• PROBLEM TO WORK ON
All entries must be returned precisely as they appear.

• AVAILABLE DATA
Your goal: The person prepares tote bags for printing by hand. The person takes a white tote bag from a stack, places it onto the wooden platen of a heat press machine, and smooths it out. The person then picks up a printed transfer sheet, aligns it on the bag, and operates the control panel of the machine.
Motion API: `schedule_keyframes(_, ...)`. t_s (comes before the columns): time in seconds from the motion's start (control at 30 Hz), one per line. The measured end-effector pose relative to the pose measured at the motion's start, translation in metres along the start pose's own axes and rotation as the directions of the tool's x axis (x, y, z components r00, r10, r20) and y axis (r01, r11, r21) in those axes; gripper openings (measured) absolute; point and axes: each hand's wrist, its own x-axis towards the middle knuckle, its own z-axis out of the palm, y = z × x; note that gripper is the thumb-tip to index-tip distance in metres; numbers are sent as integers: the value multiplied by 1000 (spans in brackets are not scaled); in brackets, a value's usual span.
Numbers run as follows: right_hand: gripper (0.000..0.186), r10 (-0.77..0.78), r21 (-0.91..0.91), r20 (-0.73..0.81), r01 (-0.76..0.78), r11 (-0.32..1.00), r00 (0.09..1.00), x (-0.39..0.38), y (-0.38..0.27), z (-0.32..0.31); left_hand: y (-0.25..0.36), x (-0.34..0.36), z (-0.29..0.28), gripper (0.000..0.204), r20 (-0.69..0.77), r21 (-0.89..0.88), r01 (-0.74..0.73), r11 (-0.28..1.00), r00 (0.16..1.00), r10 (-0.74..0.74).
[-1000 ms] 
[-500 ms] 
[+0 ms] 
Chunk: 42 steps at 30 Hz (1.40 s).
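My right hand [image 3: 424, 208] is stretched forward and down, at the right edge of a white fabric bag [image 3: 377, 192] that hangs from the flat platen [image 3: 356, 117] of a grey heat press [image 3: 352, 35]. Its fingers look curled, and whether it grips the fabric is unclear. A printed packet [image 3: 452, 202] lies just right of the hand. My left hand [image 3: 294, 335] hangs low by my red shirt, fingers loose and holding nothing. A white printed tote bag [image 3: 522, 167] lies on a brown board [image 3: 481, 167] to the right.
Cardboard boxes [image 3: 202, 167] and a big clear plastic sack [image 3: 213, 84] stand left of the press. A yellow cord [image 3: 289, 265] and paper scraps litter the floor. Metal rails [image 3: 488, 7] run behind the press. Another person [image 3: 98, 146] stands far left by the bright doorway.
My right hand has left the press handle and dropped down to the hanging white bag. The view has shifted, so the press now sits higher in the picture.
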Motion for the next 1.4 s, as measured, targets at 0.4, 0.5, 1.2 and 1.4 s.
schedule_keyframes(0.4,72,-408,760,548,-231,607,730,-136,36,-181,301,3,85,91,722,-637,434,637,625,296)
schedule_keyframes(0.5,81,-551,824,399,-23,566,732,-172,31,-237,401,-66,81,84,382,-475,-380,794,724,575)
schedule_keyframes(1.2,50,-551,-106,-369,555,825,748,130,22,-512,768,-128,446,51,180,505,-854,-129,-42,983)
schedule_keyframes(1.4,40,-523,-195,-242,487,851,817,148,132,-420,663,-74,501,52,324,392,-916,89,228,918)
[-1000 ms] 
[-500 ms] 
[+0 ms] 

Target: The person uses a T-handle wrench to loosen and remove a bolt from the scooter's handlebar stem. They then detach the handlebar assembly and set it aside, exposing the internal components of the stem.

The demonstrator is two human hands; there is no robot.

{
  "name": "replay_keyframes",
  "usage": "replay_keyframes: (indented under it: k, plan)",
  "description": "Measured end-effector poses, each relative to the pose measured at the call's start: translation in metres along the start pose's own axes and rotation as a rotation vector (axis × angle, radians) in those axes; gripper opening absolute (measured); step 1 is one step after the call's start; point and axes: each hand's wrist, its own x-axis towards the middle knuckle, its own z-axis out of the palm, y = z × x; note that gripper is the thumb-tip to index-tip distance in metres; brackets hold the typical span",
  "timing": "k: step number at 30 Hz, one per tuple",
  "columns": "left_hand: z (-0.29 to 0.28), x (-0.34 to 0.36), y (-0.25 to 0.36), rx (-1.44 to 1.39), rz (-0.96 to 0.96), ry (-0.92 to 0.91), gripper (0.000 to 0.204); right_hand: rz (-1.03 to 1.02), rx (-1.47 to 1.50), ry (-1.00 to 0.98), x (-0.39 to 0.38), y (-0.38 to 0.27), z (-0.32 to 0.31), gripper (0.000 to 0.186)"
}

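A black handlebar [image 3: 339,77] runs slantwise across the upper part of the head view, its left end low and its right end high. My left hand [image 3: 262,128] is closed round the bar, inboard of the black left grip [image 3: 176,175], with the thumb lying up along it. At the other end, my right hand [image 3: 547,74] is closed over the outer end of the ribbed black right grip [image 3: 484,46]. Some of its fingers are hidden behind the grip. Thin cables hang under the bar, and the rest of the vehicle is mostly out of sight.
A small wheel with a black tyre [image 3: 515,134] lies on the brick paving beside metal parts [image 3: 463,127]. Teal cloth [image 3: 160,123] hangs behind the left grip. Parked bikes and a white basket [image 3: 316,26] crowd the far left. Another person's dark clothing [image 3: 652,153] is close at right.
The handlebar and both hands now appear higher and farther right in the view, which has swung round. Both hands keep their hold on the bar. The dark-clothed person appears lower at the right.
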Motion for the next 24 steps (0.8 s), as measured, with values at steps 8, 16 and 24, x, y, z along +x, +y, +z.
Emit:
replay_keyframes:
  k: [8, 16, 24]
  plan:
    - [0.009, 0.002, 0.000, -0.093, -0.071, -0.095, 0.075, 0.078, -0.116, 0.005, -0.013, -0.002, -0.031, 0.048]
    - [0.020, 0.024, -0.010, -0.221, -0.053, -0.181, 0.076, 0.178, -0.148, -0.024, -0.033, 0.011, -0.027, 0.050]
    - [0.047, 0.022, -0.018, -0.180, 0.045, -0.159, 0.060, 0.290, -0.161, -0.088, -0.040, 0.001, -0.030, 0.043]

• TASK RESPONSE
Your goal: The person prepares tote bags for printing by hand. The person takes a white tote bag from a stack, places it onto the wooden platen of a heat press machine, and smooths it out. The person then picks up a printed transfer sheet, aligns it on the bag, and operates the control panel of the machine.
Motion API: `schedule_keyframes(_, ...)`. t_s (comes before the columns): time in seconds from the motion's start (control at 30 Hz), one per line. The measured end-effector pose relative to the pose measured at the motion's start, translation in metres along the start pose's own axes and rotation as the directions of the tool's x axis (x, y, z components r00, r10, r20) and y axis (r01, r11, r21) in those axes; gripper openings (measured) absolute; point and axes: each hand's wrist, its own x-axis towards the middle knuckle, its own z-axis out of the palm, y = z × x; note that gripper is the thumb-tip to index-tip distance in metres; numbers are sent as integers: the value multiplied by 1000 (spans in brackets are not scaled); in brackets, a value's usual span.
Numbers run as follows: right_hand: gripper (0.000..0.186), r10 (-0.77..0.78), r21 (-0.91..0.91), r20 (-0.73..0.81), r01 (-0.76..0.78), r11 (-0.32..1.00), r00 (0.09..1.00), x (-0.39..0.38), y (-0.38..0.27), z (-0.32..0.31); left_hand: y (-0.25..0.36), x (-0.34..0.36), z (-0.29..0.28), gripper (0.000..0.204), r20 (-0.69..0.77), r21 (-0.89..0.88), r01 (-0.74..0.73), r11 (-0.28..1.00), r00 (0.16..1.00), r10 (-0.74..0.74).
[-1000 ms] 
[-500 ms] 
[+0 ms] 
Chunk: 42 steps at 30 Hz (1.40 s).
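My right hand [image 3: 424, 208] is stretched forward and down, at the right edge of a white fabric bag [image 3: 377, 192] that hangs from the flat platen [image 3: 356, 117] of a grey heat press [image 3: 352, 35]. Its fingers look curled, and whether it grips the fabric is unclear. A printed packet [image 3: 452, 202] lies just right of the hand. My left hand [image 3: 294, 335] hangs low by my red shirt, fingers loose and holding nothing. A white printed tote bag [image 3: 522, 167] lies on a brown board [image 3: 481, 167] to the right.
Cardboard boxes [image 3: 202, 167] and a big clear plastic sack [image 3: 213, 84] stand left of the press. A yellow cord [image 3: 289, 265] and paper scraps litter the floor. Metal rails [image 3: 488, 7] run behind the press. Another person [image 3: 98, 146] stands far left by the bright doorway.
My right hand has left the press handle and dropped down to the hanging white bag. The view has shifted, so the press now sits higher in the picture.
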Motion for the next 1.4 s, as measured, targets at 0.4, 0.5, 1.2 and 1.4 s.
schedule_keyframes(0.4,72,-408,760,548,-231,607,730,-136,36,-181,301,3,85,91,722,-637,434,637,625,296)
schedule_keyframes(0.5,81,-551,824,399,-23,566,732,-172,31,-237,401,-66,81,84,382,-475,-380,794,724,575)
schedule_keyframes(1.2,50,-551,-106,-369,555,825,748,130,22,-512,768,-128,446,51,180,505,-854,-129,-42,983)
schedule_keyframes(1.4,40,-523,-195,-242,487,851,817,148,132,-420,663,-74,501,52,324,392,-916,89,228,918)
[-1000 ms] 
[-500 ms] 
[+0 ms] 

Target: The person uses a T-handle wrench to loosen and remove a bolt from the scooter's handlebar stem. They then detach the handlebar assembly and set it aside, exposing the internal components of the stem.

The demonstrator is two human hands; there is no robot.

{
  "name": "replay_keyframes",
  "usage": "replay_keyframes: (indented under it: k, plan)",
  "description": "Measured end-effector poses, each relative to the pose measured at the call's start: translation in metres along the start pose's own axes and rotation as a rotation vector (axis × angle, radians) in those axes; gripper opening absolute (measured); step 1 is one step after the call's start; point and axes: each hand's wrist, its own x-axis towards the middle knuckle, its own z-axis out of the palm, y = z × x; note that gripper is the thumb-tip to index-tip distance in metres; brackets hold the typical span",
  "timing": "k: step number at 30 Hz, one per tuple",
  "columns": "left_hand: z (-0.29 to 0.28), x (-0.34 to 0.36), y (-0.25 to 0.36), rx (-1.44 to 1.39), rz (-0.96 to 0.96), ry (-0.92 to 0.91), gripper (0.000 to 0.204); right_hand: rz (-1.03 to 1.02), rx (-1.47 to 1.50), ry (-1.00 to 0.98), x (-0.39 to 0.38), y (-0.38 to 0.27), z (-0.32 to 0.31), gripper (0.000 to 0.186)"
}

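A black handlebar [image 3: 339,77] runs slantwise across the upper part of the head view, its left end low and its right end high. My left hand [image 3: 262,128] is closed round the bar, inboard of the black left grip [image 3: 176,175], with the thumb lying up along it. At the other end, my right hand [image 3: 547,74] is closed over the outer end of the ribbed black right grip [image 3: 484,46]. Some of its fingers are hidden behind the grip. Thin cables hang under the bar, and the rest of the vehicle is mostly out of sight.
A small wheel with a black tyre [image 3: 515,134] lies on the brick paving beside metal parts [image 3: 463,127]. Teal cloth [image 3: 160,123] hangs behind the left grip. Parked bikes and a white basket [image 3: 316,26] crowd the far left. Another person's dark clothing [image 3: 652,153] is close at right.
The handlebar and both hands now appear higher and farther right in the view, which has swung round. Both hands keep their hold on the bar. The dark-clothed person appears lower at the right.
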Motion for the next 24 steps (0.8 s), as measured, with values at steps 8, 16 and 24, x, y, z along +x, +y, +z.
Emit:
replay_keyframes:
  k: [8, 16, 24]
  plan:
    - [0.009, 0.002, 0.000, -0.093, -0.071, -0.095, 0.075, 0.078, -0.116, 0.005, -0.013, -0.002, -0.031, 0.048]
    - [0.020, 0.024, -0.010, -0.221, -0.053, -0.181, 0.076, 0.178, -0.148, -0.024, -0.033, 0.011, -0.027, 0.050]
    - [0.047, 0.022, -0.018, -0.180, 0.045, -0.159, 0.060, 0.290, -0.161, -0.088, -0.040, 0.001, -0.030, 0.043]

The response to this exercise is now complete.